**Task description**
Every line below needs to be reproduced exactly.
* * * * * * *
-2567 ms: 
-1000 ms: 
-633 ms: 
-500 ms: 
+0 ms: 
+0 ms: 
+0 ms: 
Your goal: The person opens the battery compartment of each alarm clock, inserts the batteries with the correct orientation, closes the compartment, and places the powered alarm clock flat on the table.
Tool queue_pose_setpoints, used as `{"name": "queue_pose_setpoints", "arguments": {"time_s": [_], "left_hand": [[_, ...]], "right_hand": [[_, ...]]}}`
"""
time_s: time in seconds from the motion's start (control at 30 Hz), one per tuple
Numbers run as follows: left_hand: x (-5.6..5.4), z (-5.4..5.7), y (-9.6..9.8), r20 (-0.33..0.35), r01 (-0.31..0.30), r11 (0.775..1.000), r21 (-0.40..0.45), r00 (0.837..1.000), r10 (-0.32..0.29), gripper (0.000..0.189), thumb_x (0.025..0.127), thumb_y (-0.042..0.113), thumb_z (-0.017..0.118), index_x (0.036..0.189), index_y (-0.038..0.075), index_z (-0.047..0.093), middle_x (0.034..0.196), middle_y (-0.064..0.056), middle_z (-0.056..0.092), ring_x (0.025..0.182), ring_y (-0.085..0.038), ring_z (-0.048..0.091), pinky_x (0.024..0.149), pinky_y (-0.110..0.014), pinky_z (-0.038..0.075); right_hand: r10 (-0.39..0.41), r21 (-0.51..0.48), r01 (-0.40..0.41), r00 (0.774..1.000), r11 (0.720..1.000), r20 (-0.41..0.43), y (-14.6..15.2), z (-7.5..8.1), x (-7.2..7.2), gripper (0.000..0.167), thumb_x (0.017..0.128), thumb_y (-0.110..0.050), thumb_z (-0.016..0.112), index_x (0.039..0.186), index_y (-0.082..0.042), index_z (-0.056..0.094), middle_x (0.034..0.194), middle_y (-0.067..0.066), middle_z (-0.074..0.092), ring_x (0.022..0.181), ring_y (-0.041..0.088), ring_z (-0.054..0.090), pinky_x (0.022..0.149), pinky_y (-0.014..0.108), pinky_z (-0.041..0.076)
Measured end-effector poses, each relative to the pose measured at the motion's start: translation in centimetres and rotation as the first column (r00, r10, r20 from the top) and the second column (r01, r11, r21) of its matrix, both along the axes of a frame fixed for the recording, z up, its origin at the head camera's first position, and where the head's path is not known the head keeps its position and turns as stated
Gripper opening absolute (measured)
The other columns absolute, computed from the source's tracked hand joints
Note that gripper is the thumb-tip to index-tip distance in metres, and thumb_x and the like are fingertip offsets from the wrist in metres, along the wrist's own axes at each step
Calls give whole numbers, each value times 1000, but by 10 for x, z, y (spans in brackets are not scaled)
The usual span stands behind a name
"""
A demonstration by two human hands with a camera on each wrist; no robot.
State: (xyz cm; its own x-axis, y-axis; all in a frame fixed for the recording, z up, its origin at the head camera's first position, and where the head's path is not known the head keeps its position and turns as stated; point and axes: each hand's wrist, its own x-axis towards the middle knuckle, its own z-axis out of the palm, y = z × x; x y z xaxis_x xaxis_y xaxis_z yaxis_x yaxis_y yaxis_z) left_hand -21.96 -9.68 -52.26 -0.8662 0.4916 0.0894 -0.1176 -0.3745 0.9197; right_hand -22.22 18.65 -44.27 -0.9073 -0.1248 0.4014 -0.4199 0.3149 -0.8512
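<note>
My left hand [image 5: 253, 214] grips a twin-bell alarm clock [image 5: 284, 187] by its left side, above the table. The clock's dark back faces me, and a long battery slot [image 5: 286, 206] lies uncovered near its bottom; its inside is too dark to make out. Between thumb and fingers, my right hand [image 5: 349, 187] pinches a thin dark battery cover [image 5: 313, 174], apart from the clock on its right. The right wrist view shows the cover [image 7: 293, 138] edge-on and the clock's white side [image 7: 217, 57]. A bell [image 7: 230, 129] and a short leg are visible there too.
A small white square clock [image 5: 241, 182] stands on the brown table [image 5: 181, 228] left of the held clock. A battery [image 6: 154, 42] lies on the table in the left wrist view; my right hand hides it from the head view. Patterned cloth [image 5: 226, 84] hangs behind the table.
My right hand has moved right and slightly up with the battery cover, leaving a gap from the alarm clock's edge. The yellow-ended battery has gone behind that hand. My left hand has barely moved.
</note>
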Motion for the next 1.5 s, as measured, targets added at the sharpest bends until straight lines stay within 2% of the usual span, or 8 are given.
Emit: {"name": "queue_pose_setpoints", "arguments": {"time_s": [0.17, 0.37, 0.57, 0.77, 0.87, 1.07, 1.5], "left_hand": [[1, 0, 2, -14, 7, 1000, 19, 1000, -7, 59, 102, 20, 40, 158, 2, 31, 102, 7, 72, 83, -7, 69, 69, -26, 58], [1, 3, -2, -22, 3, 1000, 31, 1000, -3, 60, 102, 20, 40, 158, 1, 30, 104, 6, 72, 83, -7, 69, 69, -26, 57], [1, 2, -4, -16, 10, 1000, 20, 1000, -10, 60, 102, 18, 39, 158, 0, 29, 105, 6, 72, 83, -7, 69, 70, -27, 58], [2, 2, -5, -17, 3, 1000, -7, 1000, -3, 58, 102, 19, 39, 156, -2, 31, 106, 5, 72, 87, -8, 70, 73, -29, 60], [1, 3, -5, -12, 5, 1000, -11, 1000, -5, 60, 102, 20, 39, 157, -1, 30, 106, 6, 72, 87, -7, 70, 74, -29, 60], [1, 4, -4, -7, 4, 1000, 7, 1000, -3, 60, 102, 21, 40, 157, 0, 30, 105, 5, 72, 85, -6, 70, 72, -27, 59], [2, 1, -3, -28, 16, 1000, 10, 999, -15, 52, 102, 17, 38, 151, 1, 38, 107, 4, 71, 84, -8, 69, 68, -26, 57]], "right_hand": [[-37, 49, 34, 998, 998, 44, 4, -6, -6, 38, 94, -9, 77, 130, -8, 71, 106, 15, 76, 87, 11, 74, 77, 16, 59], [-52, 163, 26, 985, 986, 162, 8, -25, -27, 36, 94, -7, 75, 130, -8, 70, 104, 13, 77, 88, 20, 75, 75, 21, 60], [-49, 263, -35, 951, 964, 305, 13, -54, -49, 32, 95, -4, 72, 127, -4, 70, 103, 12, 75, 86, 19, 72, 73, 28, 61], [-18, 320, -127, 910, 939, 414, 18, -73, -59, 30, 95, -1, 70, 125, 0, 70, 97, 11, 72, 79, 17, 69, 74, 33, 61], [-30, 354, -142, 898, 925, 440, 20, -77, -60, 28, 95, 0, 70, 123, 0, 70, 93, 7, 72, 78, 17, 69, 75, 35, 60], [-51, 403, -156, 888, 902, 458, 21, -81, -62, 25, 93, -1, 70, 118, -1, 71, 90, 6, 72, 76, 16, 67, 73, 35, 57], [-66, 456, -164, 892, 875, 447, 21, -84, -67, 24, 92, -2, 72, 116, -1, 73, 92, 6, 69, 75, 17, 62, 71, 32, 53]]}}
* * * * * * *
**Answer to this problem**
-2567 ms: 
-1000 ms: 
-633 ms: 
-500 ms: 
+0 ms: 
+0 ms: 
+0 ms: 
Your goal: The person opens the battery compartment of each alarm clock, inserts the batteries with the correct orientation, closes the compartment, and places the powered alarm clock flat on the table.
Tool queue_pose_setpoints, used as `{"name": "queue_pose_setpoints", "arguments": {"time_s": [_], "left_hand": [[_, ...]], "right_hand": [[_, ...]]}}`
"""
time_s: time in seconds from the motion's start (control at 30 Hz), one per tuple
Numbers run as follows: left_hand: x (-5.6..5.4), z (-5.4..5.7), y (-9.6..9.8), r20 (-0.33..0.35), r01 (-0.31..0.30), r11 (0.775..1.000), r21 (-0.40..0.45), r00 (0.837..1.000), r10 (-0.32..0.29), gripper (0.000..0.189), thumb_x (0.025..0.127), thumb_y (-0.042..0.113), thumb_z (-0.017..0.118), index_x (0.036..0.189), index_y (-0.038..0.075), index_z (-0.047..0.093), middle_x (0.034..0.196), middle_y (-0.064..0.056), middle_z (-0.056..0.092), ring_x (0.025..0.182), ring_y (-0.085..0.038), ring_z (-0.048..0.091), pinky_x (0.024..0.149), pinky_y (-0.110..0.014), pinky_z (-0.038..0.075); right_hand: r10 (-0.39..0.41), r21 (-0.51..0.48), r01 (-0.40..0.41), r00 (0.774..1.000), r11 (0.720..1.000), r20 (-0.41..0.43), y (-14.6..15.2), z (-7.5..8.1), x (-7.2..7.2), gripper (0.000..0.167), thumb_x (0.017..0.128), thumb_y (-0.110..0.050), thumb_z (-0.016..0.112), index_x (0.039..0.186), index_y (-0.082..0.042), index_z (-0.056..0.094), middle_x (0.034..0.194), middle_y (-0.067..0.066), middle_z (-0.074..0.092), ring_x (0.022..0.181), ring_y (-0.041..0.088), ring_z (-0.054..0.090), pinky_x (0.022..0.149), pinky_y (-0.014..0.108), pinky_z (-0.041..0.076)
Measured end-effector poses, each relative to the pose measured at the motion's start: translation in centimetres and rotation as the first column (r00, r10, r20 from the top) and the second column (r01, r11, r21) of its matrix, both along the axes of a frame fixed for the recording, z up, its origin at the head camera's first position, and where the head's path is not known the head keeps its position and turns as stated
Gripper opening absolute (measured)
The other columns absolute, computed from the source's tracked hand joints
Note that gripper is the thumb-tip to index-tip distance in metres, and thumb_x and the like are fingertip offsets from the wrist in metres, along the wrist's own axes at each step
Calls give whole numbers, each value times 1000, but by 10 for x, z, y (spans in brackets are not scaled)
The usual span stands behind a name
"""
A demonstration by two human hands with a camera on each wrist; no robot.
State: (xyz cm; its own x-axis, y-axis; all in a frame fixed for the recording, z up, its origin at the head camera's first position, and where the head's path is not known the head keeps its position and turns as stated; point and axes: each hand's wrist, its own x-axis towards the middle knuckle, its own z-axis out of the palm, y = z × x; x y z xaxis_x xaxis_y xaxis_z yaxis_x yaxis_y yaxis_z) left_hand -21.96 -9.68 -52.26 -0.8662 0.4916 0.0894 -0.1176 -0.3745 0.9197; right_hand -22.22 18.65 -44.27 -0.9073 -0.1248 0.4014 -0.4199 0.3149 -0.8512
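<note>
My left hand [image 5: 253, 214] grips a twin-bell alarm clock [image 5: 284, 187] by its left side, above the table. The clock's dark back faces me, and a long battery slot [image 5: 286, 206] lies uncovered near its bottom; its inside is too dark to make out. Between thumb and fingers, my right hand [image 5: 349, 187] pinches a thin dark battery cover [image 5: 313, 174], apart from the clock on its right. The right wrist view shows the cover [image 7: 293, 138] edge-on and the clock's white side [image 7: 217, 57]. A bell [image 7: 230, 129] and a short leg are visible there too.
A small white square clock [image 5: 241, 182] stands on the brown table [image 5: 181, 228] left of the held clock. A battery [image 6: 154, 42] lies on the table in the left wrist view; my right hand hides it from the head view. Patterned cloth [image 5: 226, 84] hangs behind the table.
My right hand has moved right and slightly up with the battery cover, leaving a gap from the alarm clock's edge. The yellow-ended battery has gone behind that hand. My left hand has barely moved.
</note>
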Motion for the next 1.5 s, as measured, targets added at the sharpest bends until straight lines stay within 2% of the usual span, or 8 are given.
Emit: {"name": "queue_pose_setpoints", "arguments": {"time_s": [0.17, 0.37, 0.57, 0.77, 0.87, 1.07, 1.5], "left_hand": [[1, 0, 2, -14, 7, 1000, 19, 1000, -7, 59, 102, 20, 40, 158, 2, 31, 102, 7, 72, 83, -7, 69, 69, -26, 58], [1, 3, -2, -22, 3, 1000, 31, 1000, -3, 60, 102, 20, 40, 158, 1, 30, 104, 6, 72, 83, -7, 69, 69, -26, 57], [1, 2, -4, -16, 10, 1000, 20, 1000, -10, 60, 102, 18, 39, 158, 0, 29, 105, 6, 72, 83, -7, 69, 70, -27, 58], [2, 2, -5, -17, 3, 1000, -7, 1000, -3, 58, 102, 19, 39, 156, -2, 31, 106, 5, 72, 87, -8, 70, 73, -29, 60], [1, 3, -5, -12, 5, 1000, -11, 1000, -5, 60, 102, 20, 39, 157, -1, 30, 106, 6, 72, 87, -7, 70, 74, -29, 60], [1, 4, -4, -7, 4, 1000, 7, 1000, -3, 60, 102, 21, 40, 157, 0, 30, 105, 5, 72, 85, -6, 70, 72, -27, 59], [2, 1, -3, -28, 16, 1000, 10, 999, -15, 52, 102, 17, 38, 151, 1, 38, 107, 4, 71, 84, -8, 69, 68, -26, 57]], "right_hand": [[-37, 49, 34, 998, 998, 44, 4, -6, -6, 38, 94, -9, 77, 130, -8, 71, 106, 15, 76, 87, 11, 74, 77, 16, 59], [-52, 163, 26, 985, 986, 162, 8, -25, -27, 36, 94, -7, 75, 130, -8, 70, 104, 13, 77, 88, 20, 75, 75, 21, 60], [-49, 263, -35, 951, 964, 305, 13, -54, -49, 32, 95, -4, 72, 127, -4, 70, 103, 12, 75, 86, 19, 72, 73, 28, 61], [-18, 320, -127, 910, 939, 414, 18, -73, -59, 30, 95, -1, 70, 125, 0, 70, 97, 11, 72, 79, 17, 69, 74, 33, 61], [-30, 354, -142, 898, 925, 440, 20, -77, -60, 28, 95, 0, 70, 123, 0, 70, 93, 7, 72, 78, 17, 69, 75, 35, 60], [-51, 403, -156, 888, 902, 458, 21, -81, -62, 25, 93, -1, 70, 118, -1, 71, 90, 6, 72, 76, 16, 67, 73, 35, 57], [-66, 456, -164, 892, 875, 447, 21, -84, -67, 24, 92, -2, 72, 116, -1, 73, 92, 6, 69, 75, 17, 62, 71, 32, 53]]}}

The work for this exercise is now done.